What is a deterministic model in hiring and why does it matter?

2026-07-02

Fredrik Östgren

Imagine rejecting a candidate on Monday who would have passed on Tuesday, with nothing changed but luck and timing. That is exactly what happens when the wrong kind of AI scores your candidates. The difference comes down to one word recruiters are about to hear a lot more often: deterministic. Here is what it means, in plain language, and why it should shape your next vendor conversation.

Learn more

What is a deterministic model in hiring?

A deterministic model scores every candidate response against fixed, predefined criteria, so identical answers always receive identical scores. Think of it like a scoring rubric that has been turned into software. The criteria are set in advance, the weighting of each criterion is explicit, and the model applies them the same way for candidate number 1 and candidate number 10,000.

That predictability is the point. If a candidate asks why they scored what they did, there is a real answer: this response, measured against this criterion, produced this score. Nothing is left to chance, and nothing changes based on the time of day or which server handled the request.

What is a probabilistic model?

A probabilistic model, which includes every large language model, generates its output by predicting likely words rather than applying fixed rules. That is what makes LLMs brilliant at conversation: they are creative, flexible, and human-sounding. But it also means their output naturally varies. Ask an LLM to score the same interview answer twice and you can get two different numbers, each accompanied by a confident-sounding justification.

For writing a job ad, that variability is harmless. For deciding which humans move forward in a hiring process, it is a serious problem.

What happens when you score candidates with an LLM?

When you score candidates with an LLM, the same person can pass or fail depending on luck. This is not theoretical. In June 2026, engineer Dan Kinsky independently tested a widely shared open-source AI screening tool built on LLM scoring. He ran his own CV through it 100 times. The scores ranged from 66 to 99 out of 100. With a pass threshold of 85, the identical CV would have been rejected roughly two thirds of the time. He described the result as hiring turned into a "luck filter."

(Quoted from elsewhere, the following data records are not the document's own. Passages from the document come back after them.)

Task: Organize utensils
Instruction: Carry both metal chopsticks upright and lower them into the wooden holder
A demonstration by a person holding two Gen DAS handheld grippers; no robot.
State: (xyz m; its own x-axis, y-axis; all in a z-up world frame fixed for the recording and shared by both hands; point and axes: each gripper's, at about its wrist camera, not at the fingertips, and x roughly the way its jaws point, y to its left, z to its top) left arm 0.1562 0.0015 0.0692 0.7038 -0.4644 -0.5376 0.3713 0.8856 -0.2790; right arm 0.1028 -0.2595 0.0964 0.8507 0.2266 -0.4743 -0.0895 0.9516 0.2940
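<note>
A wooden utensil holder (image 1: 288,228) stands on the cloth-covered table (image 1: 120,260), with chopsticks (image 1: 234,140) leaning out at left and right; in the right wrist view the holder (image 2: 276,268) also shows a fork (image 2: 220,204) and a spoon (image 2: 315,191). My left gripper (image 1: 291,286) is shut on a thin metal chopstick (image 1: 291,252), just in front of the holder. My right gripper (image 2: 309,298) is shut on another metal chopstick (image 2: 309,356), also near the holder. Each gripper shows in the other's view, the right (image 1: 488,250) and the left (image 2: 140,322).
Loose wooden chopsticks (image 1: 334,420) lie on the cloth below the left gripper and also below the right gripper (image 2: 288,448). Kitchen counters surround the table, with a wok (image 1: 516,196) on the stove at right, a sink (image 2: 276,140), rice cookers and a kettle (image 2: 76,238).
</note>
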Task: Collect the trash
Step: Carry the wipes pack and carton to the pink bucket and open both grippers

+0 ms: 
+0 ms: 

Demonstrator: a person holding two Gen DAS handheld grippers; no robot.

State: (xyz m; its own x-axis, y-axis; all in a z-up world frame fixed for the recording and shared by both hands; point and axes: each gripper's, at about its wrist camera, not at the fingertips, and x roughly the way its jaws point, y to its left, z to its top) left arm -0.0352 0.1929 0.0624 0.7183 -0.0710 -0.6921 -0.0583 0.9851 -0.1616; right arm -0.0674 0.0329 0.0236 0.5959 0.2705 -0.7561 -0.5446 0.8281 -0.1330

Two details from his test matter for recruiters. First, lowering the model's randomness setting, even to zero, did not make the scores consistent; the variability is built into how LLMs work, not a settings problem. Second, when he switched to a more powerful commercial model, the scores clustered tighter but still varied enough that the same CV kept landing on both sides of a realistic cutoff. Academic research has found the same pattern: LLMs produce meaningfully different rankings for identical candidate inputs across runs.

Why does this matter for bias and fairness?

Inconsistent scoring is unfair by definition, because a candidate's outcome no longer depends only on their answers. When identical input can produce different results, the process is arbitrary, and arbitrary processes cannot be audited for bias. You cannot measure whether a system treats groups of candidates differently if it does not even treat the same candidate consistently.

There is a second, subtler problem: explainability. When an LLM is asked to justify a score, it generates a plausible-sounding explanation after the fact. That narrative is not necessarily the actual reason behind the number. Deterministic models are different; the explanation shown to a recruiter is the exact logic that produced the score. Faithful, not just plausible.

Why does this matter legally?

Consistency and explainability are regulatory requirements, not nice-to-haves, because the EU AI Act classifies AI used in recruitment as high-risk. High-risk systems must be transparent enough for humans to interpret their outputs, maintain an appropriate level of accuracy, and operate under effective human oversight. A scoring system that cannot repeat its own results, or explain them faithfully, makes those obligations very hard to meet. If a rejected candidate or a regulator asks why a decision was made, "the model felt differently that day" is not a defensible answer.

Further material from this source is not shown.